Start of Data provided
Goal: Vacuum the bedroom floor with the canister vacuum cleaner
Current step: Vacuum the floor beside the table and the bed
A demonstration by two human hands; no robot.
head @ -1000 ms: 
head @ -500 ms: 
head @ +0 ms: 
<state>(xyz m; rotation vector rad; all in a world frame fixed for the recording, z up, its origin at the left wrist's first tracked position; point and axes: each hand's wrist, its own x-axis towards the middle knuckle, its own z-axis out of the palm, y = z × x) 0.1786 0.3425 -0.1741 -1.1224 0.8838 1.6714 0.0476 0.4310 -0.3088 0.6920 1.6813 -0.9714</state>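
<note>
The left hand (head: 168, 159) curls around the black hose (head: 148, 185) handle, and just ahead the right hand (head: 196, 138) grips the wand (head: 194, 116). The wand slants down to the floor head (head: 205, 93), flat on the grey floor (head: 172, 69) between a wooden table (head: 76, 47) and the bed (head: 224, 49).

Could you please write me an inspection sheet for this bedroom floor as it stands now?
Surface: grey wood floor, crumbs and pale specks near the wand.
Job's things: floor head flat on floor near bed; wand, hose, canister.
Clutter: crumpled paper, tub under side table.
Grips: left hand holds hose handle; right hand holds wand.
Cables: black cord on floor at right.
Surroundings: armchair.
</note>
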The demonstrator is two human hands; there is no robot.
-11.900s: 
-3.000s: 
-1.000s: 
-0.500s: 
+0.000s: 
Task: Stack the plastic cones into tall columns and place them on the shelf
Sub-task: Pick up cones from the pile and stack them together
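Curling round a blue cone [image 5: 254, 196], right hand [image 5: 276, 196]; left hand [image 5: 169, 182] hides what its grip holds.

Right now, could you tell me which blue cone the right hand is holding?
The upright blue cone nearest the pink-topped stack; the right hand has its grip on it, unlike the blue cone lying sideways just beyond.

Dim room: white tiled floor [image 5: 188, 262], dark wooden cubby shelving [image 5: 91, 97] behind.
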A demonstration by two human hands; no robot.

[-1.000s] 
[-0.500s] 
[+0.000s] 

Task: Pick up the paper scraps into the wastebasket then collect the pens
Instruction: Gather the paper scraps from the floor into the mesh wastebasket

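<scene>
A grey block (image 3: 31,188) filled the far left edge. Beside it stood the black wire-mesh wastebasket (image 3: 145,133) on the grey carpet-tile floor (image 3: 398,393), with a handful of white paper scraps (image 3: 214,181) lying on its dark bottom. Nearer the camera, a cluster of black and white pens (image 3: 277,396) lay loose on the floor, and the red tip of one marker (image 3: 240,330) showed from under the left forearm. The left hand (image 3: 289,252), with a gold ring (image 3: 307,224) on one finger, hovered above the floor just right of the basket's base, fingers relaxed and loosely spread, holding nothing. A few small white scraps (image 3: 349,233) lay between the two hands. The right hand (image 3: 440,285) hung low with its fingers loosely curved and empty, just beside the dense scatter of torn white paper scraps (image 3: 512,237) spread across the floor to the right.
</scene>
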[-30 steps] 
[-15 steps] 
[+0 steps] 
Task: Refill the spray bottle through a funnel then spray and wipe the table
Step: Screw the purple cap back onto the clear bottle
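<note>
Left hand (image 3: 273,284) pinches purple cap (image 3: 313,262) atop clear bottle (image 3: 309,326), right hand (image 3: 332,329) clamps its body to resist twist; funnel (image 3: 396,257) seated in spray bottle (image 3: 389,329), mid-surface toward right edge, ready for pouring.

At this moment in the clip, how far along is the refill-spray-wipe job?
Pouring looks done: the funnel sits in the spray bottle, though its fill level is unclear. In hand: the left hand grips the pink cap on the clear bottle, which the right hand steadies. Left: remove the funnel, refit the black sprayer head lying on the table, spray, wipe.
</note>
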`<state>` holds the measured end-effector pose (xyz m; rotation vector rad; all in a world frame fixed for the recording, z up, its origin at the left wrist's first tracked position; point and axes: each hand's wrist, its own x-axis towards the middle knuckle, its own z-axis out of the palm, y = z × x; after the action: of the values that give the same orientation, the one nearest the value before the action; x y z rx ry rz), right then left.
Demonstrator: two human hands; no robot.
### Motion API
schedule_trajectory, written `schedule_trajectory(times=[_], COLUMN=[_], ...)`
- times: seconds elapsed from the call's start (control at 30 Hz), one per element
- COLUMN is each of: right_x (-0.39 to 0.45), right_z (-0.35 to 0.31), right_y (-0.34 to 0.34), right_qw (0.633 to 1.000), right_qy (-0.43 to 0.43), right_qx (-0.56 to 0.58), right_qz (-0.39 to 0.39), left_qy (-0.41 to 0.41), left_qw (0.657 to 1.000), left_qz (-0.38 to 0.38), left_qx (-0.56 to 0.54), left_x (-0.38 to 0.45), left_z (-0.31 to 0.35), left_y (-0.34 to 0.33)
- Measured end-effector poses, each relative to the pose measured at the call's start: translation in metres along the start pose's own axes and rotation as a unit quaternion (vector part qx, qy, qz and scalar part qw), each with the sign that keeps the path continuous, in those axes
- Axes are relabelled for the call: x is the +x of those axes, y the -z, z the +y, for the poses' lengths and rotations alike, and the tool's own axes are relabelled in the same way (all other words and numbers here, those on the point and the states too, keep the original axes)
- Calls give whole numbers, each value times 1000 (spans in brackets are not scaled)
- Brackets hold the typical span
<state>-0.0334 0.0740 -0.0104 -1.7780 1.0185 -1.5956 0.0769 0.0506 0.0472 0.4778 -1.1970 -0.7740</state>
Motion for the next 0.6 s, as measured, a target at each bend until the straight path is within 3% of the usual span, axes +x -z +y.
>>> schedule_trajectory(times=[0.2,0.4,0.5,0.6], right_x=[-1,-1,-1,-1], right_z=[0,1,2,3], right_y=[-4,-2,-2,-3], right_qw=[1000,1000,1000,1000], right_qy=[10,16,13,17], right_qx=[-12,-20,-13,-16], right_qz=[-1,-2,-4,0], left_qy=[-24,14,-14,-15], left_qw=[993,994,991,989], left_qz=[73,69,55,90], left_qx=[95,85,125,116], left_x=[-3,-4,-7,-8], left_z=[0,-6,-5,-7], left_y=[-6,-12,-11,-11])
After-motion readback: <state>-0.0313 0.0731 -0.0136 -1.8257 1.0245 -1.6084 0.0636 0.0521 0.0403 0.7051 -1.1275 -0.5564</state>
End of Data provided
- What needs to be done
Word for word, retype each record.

- Solution to the problem
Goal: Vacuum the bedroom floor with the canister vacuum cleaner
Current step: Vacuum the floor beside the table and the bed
A demonstration by two human hands; no robot.
head @ -1000 ms: 
head @ -500 ms: 
head @ +0 ms: 
<state>(xyz m; rotation vector rad; all in a world frame fixed for the recording, z up, its origin at the left wrist's first tracked position; point and axes: each hand's wrist, its own x-axis towards the middle knuckle, its own z-axis out of the palm, y = z × x) 0.1786 0.3425 -0.1741 -1.1224 0.8838 1.6714 0.0476 0.4310 -0.3088 0.6920 1.6813 -0.9714</state>
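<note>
The left hand (head: 168, 159) curls around the black hose (head: 148, 185) handle, and just ahead the right hand (head: 196, 138) grips the wand (head: 194, 116). The wand slants down to the floor head (head: 205, 93), flat on the grey floor (head: 172, 69) between a wooden table (head: 76, 47) and the bed (head: 224, 49).

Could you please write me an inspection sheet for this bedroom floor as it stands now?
Surface: grey wood floor, crumbs and pale specks near the wand.
Job's things: floor head flat on floor near bed; wand, hose, canister.
Clutter: crumpled paper, tub under side table.
Grips: left hand holds hose handle; right hand holds wand.
Cables: black cord on floor at right.
Surroundings: armchair.
</note>
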The demonstrator is two human hands; there is no robot.
-11.900s: 
-3.000s: 
-1.000s: 
-0.500s: 
+0.000s: 
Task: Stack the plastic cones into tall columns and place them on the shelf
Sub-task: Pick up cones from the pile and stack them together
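Curling round a blue cone [image 5: 254, 196], right hand [image 5: 276, 196]; left hand [image 5: 169, 182] hides what its grip holds.

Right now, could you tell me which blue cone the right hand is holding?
The upright blue cone nearest the pink-topped stack; the right hand has its grip on it, unlike the blue cone lying sideways just beyond.

Dim room: white tiled floor [image 5: 188, 262], dark wooden cubby shelving [image 5: 91, 97] behind.
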A demonstration by two human hands; no robot.

[-1.000s] 
[-0.500s] 
[+0.000s] 

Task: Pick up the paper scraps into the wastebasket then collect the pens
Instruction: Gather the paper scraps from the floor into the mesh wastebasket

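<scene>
A grey block (image 3: 31,188) filled the far left edge. Beside it stood the black wire-mesh wastebasket (image 3: 145,133) on the grey carpet-tile floor (image 3: 398,393), with a handful of white paper scraps (image 3: 214,181) lying on its dark bottom. Nearer the camera, a cluster of black and white pens (image 3: 277,396) lay loose on the floor, and the red tip of one marker (image 3: 240,330) showed from under the left forearm. The left hand (image 3: 289,252), with a gold ring (image 3: 307,224) on one finger, hovered above the floor just right of the basket's base, fingers relaxed and loosely spread, holding nothing. A few small white scraps (image 3: 349,233) lay between the two hands. The right hand (image 3: 440,285) hung low with its fingers loosely curved and empty, just beside the dense scatter of torn white paper scraps (image 3: 512,237) spread across the floor to the right.
</scene>
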[-30 steps] 
[-15 steps] 
[+0 steps] 
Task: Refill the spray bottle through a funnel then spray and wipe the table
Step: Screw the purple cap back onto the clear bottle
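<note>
Left hand (image 3: 273,284) pinches purple cap (image 3: 313,262) atop clear bottle (image 3: 309,326), right hand (image 3: 332,329) clamps its body to resist twist; funnel (image 3: 396,257) seated in spray bottle (image 3: 389,329), mid-surface toward right edge, ready for pouring.

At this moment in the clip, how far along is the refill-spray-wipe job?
Pouring looks done: the funnel sits in the spray bottle, though its fill level is unclear. In hand: the left hand grips the pink cap on the clear bottle, which the right hand steadies. Left: remove the funnel, refit the black sprayer head lying on the table, spray, wipe.
</note>
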`<state>` holds the measured end-effector pose (xyz m; rotation vector rad; all in a world frame fixed for the recording, z up, its origin at the left wrist's first tracked position; point and axes: each hand's wrist, its own x-axis towards the middle knuckle, its own z-axis out of the palm, y = z × x; after the action: of the values that give the same orientation, the one nearest the value before the action; x y z rx ry rz), right then left.
Demonstrator: two human hands; no robot.
### Motion API
schedule_trajectory, written `schedule_trajectory(times=[_], COLUMN=[_], ...)`
- times: seconds elapsed from the call's start (control at 30 Hz), one per element
- COLUMN is each of: right_x (-0.39 to 0.45), right_z (-0.35 to 0.31), right_y (-0.34 to 0.34), right_qw (0.633 to 1.000), right_qy (-0.43 to 0.43), right_qx (-0.56 to 0.58), right_qz (-0.39 to 0.39), left_qy (-0.41 to 0.41), left_qw (0.657 to 1.000), left_qz (-0.38 to 0.38), left_qx (-0.56 to 0.54), left_x (-0.38 to 0.45), left_z (-0.31 to 0.35), left_y (-0.34 to 0.33)
- Measured end-effector poses, each relative to the pose measured at the call's start: translation in metres along the start pose's own axes and rotation as a unit quaternion (vector part qx, qy, qz and scalar part qw), each with the sign that keeps the path continuous, in those axes
- Axes are relabelled for the call: x is the +x of those axes, y the -z, z the +y, for the poses' lengths and rotations alike, and the tool's own axes are relabelled in the same way (all other words and numbers here, those on the point and the states too, keep the original axes)
- Calls give whole numbers, each value times 1000 (spans in brackets are not scaled)
- Brackets hold the typical span
<state>-0.0334 0.0740 -0.0104 -1.7780 1.0185 -1.5956 0.0769 0.0506 0.0472 0.4778 -1.1970 -0.7740</state>
Motion for the next 0.6 s, as measured, a target at each bend until the straight path is within 3% of the usual span, axes +x -z +y.
>>> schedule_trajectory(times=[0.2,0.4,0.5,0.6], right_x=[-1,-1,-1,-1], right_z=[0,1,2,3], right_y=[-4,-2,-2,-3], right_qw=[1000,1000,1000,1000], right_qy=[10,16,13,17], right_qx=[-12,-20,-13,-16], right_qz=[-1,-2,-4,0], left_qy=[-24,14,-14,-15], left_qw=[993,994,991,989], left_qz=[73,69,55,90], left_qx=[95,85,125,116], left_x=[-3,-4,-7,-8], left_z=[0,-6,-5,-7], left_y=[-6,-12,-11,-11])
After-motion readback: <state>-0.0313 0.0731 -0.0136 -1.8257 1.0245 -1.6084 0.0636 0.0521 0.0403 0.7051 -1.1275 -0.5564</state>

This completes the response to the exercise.